Right now if you take the 28 schools of the SEC and Big 10 and you split out the most profitable and recognizable brands of the PAC you would be adding about 8 schools to that number and possibly as few as 4 to 6. In the Big 12 at most 6, but likely 2-4. In the ACC about 8.

The revenue is the carrot to get the mule to move. That's why the two most ready to have a league built around them are paid the most.

Now people can deny it as is their right to do. But everything that has been happening since the Oklahoma/Georgia lawsuit of the early 80's has been building to this. And basketball wrested away from the NCAA is coming. I'm old enough that it might not be in my lifetime if that is sooner than I hope but it is coming.
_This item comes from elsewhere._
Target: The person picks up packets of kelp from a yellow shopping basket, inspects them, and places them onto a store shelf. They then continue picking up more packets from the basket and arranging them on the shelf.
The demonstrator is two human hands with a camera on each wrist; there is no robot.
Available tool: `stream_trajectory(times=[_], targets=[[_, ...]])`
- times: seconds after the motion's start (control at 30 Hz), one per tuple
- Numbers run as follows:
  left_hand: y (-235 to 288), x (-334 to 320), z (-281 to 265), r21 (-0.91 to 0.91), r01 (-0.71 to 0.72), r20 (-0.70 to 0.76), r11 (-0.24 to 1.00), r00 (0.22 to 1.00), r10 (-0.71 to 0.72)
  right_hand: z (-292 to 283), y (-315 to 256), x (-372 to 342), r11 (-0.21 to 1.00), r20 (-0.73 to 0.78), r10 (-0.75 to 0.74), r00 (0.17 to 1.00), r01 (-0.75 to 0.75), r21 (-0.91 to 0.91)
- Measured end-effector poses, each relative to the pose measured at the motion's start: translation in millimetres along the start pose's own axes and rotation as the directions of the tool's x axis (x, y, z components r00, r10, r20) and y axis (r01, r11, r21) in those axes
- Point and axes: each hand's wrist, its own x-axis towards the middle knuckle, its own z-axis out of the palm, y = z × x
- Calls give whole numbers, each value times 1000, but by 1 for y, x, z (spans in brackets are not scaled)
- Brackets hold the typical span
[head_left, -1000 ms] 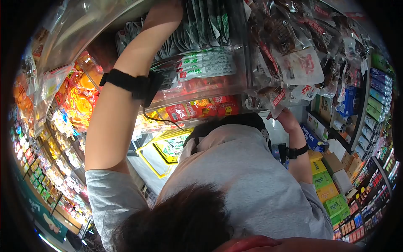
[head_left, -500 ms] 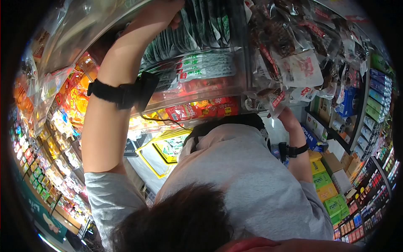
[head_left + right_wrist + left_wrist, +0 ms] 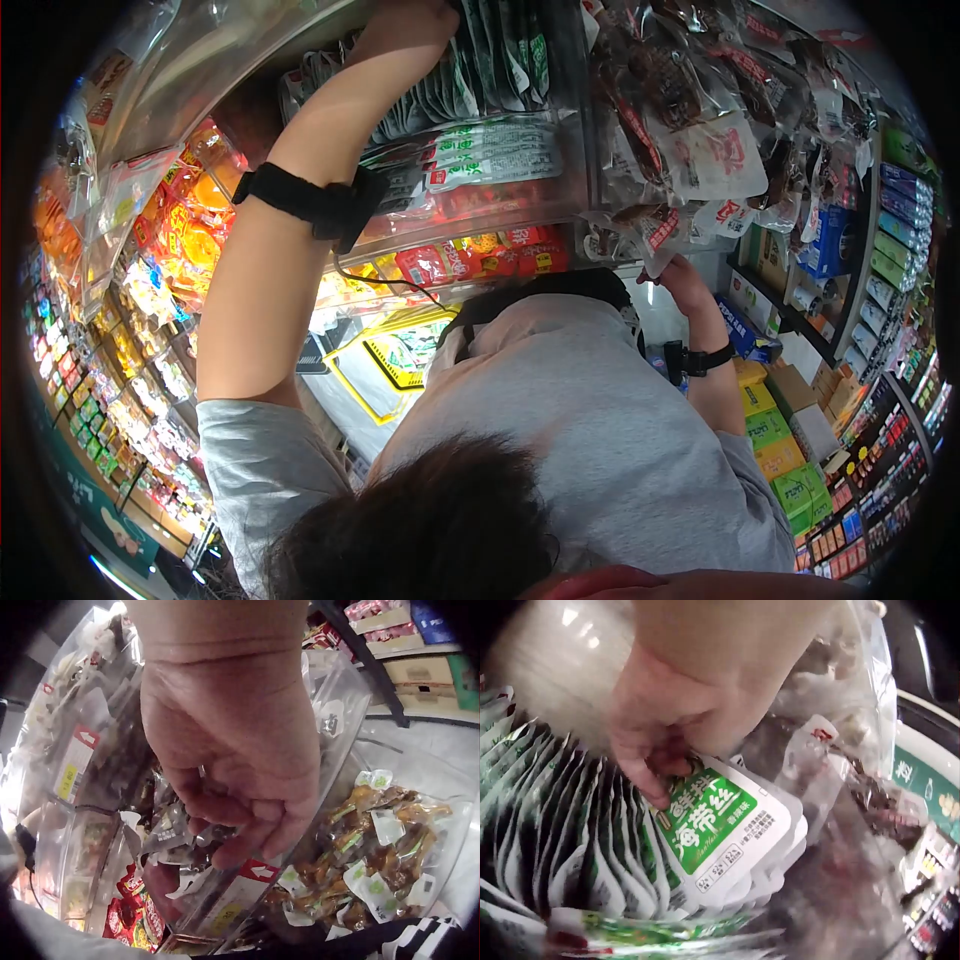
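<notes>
My left hand (image 3: 682, 712) reaches into a clear bin and pinches the top edge of a green and white packet of kelp strips (image 3: 712, 817) in the left wrist view. More of these packets (image 3: 577, 832) stand in a tight row beside it. In the head view, the left hand (image 3: 410, 25) is partly cut off by the top edge, over the row. My right hand (image 3: 232, 772) hangs with loosely curled fingers by the front of another clear bin, close to its price tag (image 3: 240, 896). A clear snack packet (image 3: 660, 250) overhangs near that hand in the head view.
Vacuum-packed dark snacks (image 3: 690, 100) fill the bin at right. Red packets (image 3: 480, 258) lie in a lower bin. A yellow basket (image 3: 385, 365) stands below left, and green and yellow boxes (image 3: 780, 450) are stacked at right. Sauced snacks fill another bin (image 3: 375, 855).
My left hand drew back toward the left, showing its fingers, then reached right and forward again over the kelp packets. The right hand stays nearly where it was.
</notes>
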Motion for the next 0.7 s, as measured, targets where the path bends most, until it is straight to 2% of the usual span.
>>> stream_trajectory(times=[0.07, 0.17, 0.27, 0.37, 0.47, 0.57, 0.67, 0.7], targets=[[32, -10, -33, -199, 166, 181, 966, 975, -130, 1, -1, 0, 1000, 4, -10, 1000, 10, 5], [-5, -8, -11, -525, 218, 217, 822, 969, -119, 1, -1, 0, 1000, -1, -12, 1000, 12, 17], [-7, -13, -18, -617, 247, 223, 747, 965, -134, 2, -1, -1, 1000, -16, -8, 1000, 9, 20], [-18, -12, 5, -604, 241, 160, 760, 971, -180, 2, -2, -1, 999, -5, -39, 999, 39, 14], [1, -8, 0, -341, 226, 165, 913, 970, -178, 2, -3, 2, 999, -6, -38, 999, 38, 2], [3, -2, 15, -157, 206, 166, 966, 970, -180, 1, -1, 5, 1000, -8, -29, 1000, 29, -1], [-3, -1, 29, -9, 23, -20, 1000, 1000, -24, 0, -2, 6, 999, -9, -25, 1000, 25, -22], [-1, -2, 27, -1, 37, -24, 999, 999, -37, 0, -2, 6, 999, -9, -23, 1000, 22, -31]])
Pay for play destroys the organizing principle of the NCAA which was amateurism. When that happens the breakaway will occur and with it basketball becomes much more profitable for the schools. An upper tier that offers pay for play will emerge and those who choose to remain simply amateur in status will be those who remain in the NCAA where the organizing principle still works.

Do I love the SEC? Of course. But I loved it best at 10 schools and no disrespect is intended to South Carolina, Arkansas, Texas A&M and Missouri. I loved it best when beating your neighbors was better than a bowl game. I loved it when Pete Maravich was enough basketball for any of us especially when he was playing against John Mengelt.

But look at it now Bill. It's been blended into the Southern Mid Atlantic, Texas, the Ozarks, and the Midwest. And the Big 10 is into the Plains, New Jersey, Pennsylvania and Maryland.

If the trajectory of the networks is not evident now, when will it be?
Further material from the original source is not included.